(DATA SHOWN):

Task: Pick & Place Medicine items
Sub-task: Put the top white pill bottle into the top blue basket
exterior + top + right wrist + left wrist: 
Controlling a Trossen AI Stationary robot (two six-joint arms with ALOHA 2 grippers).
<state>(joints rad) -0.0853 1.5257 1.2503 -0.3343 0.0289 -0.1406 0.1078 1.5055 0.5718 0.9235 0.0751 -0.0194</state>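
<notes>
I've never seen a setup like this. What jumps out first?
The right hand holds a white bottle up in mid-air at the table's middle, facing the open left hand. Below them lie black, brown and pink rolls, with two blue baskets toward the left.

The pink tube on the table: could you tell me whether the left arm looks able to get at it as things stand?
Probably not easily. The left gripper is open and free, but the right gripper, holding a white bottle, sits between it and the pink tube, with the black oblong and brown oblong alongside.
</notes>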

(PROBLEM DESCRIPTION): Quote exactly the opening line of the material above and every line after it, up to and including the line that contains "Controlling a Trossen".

(TASK RESULT):
Task: Pick & Place Medicine items
Sub-task: Put the top white pill bottle into the top blue basket
exterior + top + right wrist + left wrist: 
Controlling a Trossen AI Stationary robot (two six-joint arms with ALOHA 2 grippers).

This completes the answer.